GSA looks to telecoms contract transition — and beyond
The final deadline for bids on the General Services Administration’s massive forthcoming governmentwide telecommunications contract is Monday, but the vehicle’s masterminds have their attention fixed on something else further down the road: a smooth transition.
GSA’s Office of Integrated Technology Services is planning for and hoping to execute a successful transition from the current Networx telecom contract to its successor — Network Services 2020’s Enterprise Infrastructure Solutions — by May 2020 with no delays, officials told FedScoop Wednesday.
Part of the agency’s massive vision for the future of federal telecoms and IT infrastructure contracting, EIS is slated to replace GSA’s popular Networx contract, under which agencies spent more than $1.5 billion in 2014, and Regional Local Service Agreements. EIS, however, is set to be even bigger, and draw more competition and business into the marketplace with a range of offerings, like voice, video, cloud, network and data transport services, and more — all under the umbrella of the $50 billion contract.
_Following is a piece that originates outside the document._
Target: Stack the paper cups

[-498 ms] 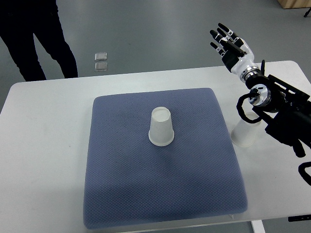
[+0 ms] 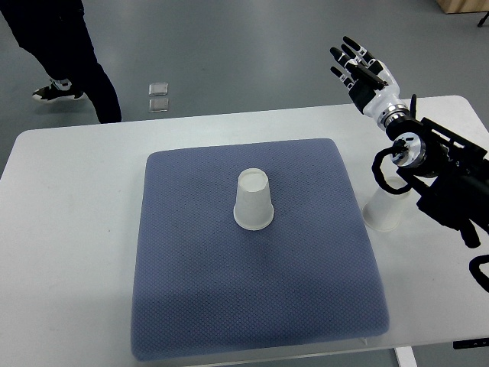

Amando Gavino, director of the Office of Network Services Programs for GSA’s ITS, said the change-over to EIS is his biggest concern right now, particularly because the last transition from the previous FTS2001 contracts to Networx, which began in 2007 and took years, was anything but smooth. The Government Accountability Office said in a 2014 report that the delayed transition cost agencies about $329 million.
“There are millions of items that need to transition…and there are over 120 agencies we have to work with to transition those items,” said Gavino, who joined GSA after the bumpy Networx transition. “That takes a tremendous amount of manpower to do.”
ITS Assistant Commissioner Mary Davie told FedScoop her team has been focused on planning for the upcoming transition for the last 10 months, “sharing with them data, like what they’re buying off the current contract, how much they’re buying, who they’re buying from, and just some ideas for starting to think about transition.”
“Because of the lessons learned from the previous transition, we really felt it was important to start working with the agencies well before the contract was even awarded,” Davie said.
The GSA team has imposed some early deadlines so that the majority of the transition should come well before the May 2020 deadline. GSA wants agencies to appoint transition teams by this March, and those teams are to produce a transition plan and final inventory of services to be transitioned by the end of October. Since the deadline for industry proposals is Monday and there are likely to be protests, the EIS contracts should be awarded late in 2016. By the start of fiscal year 2017 on Oct. 1, GSA wants agencies to complete fair-opportunity decisions with vendors — that is, place orders with the awardees. And by January 2019, GSA wants at least 50 percent of the transition to be complete.
GSA also extended Networx contracts expirations from 2017 to 2020 to provide time for an orderly transition to EIS.
That’s just the plan, though, and executing on it and keeping agencies on track will prove challenging, the officials said.
“We’ve been out, we’ve been talking about the importance of all of it,” Davie said. “The CIOs get it. We’ve included the acquisition executives and the agencies in it. So I think from a planning perspective we’re in good shape. Now it’s just are we going to be able to execute the way we need to?”
Money could become an issue, especially for agencies that don’t have the funds to transform and upgrade their services to emerging technologies during the transition period, Gavino said.
“That will take time on their part to decide whether they need to do both now or wait later,” he said, emphasizing that GSA will be there to help those struggling agencies along the way.
There’s also a push from top administration IT officials in support of agencies modernizing and moving away from their legacy IT systems — the president’s proposed budget for fiscal year 2017 offers a revolving $3.1 billion fund housed in GSA to help agencies with modernization projects.
NS2025
In terms of the evolution of new technologies, Gavino told FedScoop that despite still being three years out from the EIS transition deadline, he’s already directing his team to look beyond it to NS2020’s next iterations.
“To have a strategy that’s just three years from now, it’s not much of a strategy — it’s too tactical,” Gavino said of NS2020, a strategy GSA has been developing for many years. “For us to be planning for only three years from now — to me I think it’s a waste of government money,” he said.
Instead, he said, the agency needs to look further — to 2025.
We need to “talk about the future of technology that’s coming forward: software-defined networking, network functions virtualization, cloud,” Gavino said. “How is that going to service the federal government? We need to think further out.”